The convergence of technology, education, and diversity is the topic of a new book written by Jane Margolis of the UCLA Graduate School of Education and Information Studies. Her book is based on research at three Los Angeles "digital high schools" — a predominately Latino school, a predominately African-American middle- and working-class school, and a school in an affluent white neighborhood where one third of the students were local and two thirds were non-local minorities.
Margolis, an academic at UCLA's Institute for Democracy, Education, and Access, says the schools with highest concentrations of minority students featured only the most elementary of computer science instruction. She identifies a lack of curricula, sequence of courses, computer science teaching methods courses, professional development opportunities, and a learning community as the most significant challenges that teachers are facing. Margolis says a lack of qualified educators is a far more critical shortage than an absence of new technology in schools.

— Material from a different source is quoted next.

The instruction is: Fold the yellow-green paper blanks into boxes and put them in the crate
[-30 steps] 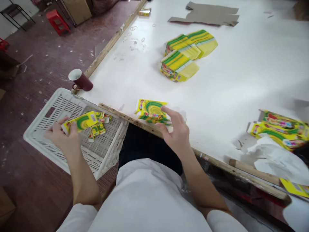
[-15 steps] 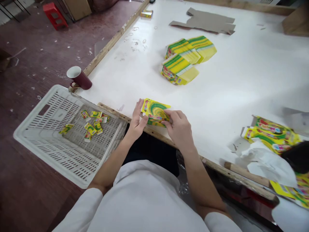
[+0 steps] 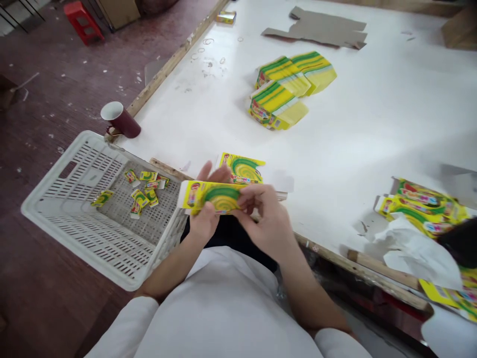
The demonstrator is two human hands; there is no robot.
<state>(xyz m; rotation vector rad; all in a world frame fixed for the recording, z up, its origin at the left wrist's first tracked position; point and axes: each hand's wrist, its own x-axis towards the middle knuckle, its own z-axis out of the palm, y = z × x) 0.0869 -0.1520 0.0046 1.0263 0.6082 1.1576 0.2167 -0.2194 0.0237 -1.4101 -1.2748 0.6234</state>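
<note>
- L hand (image 3: pixel 204 223) & R hand (image 3: pixel 267 223) share one yellow-and-green printed cardboard carton (image 3: pixel 214 197). It's held up off the surface, just over the near edge of the white bench (image 3: pixel 372 119), in front of the person's lap.
- L fingers (image 3: pixel 215 174) wrap behind the carton w/ thumb on its front lower edge, so closed on it.
- R fingers (image 3: pixel 250 195) pinch the carton's right end, also closed on it.
- Carton sits approx. level, long side running L to R, white end flap pointing toward the crate side.
- Just behind the hands: small flat stack of same-print blanks (image 3: pixel 244 168) on the bench, near its edge.
- Left of the person: white slotted plastic crate (image 3: pixel 70 219) beside the bench corner, w/ small yellow-green packets (image 3: pixel 143 191) scattered inside.
- Maroon cup w/ white inside (image 3: pixel 121 119) at the bench corner, just beyond the crate.
- Mid-bench, well apart from the hands: fanned piles of yellow-green flat blanks (image 3: pixel 286 89). Further back is a grey flat cardboard sheet (image 3: pixel 320 30).
- Right side: more printed cartons (image 3: pixel 425 206), w/ crumpled white paper (image 3: pixel 421 253) just beside them.
</note>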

An earlier book by Margolis focused on the college-level challenges that computer science students must contend with, and she notes that female students' impetus for studying the field was often connected to other disciplines, such as robotics or space or environmental science. "We described this as computing for a purpose, as opposed to just hacking for hacking's sake," Margolis says. "Unfortunately, too many students experienced the first years of the curriculum and culture as more narrow and programming-centric; too many of the female students then felt they didn't belong in computer science and felt a gap between their motivation and the computer science culture and curriculum." Margolis says the situation has changed, and more people are now realizing that computer science must be introduced and contextualized in college in a meaningful, exciting, and interesting manner.
Margolis will be a keynote speaker at the Computer Science and Information Technology Symposium on June 27 in Washington, D.C., which is sponsored by the ACM-launched Computer Science Teachers Association.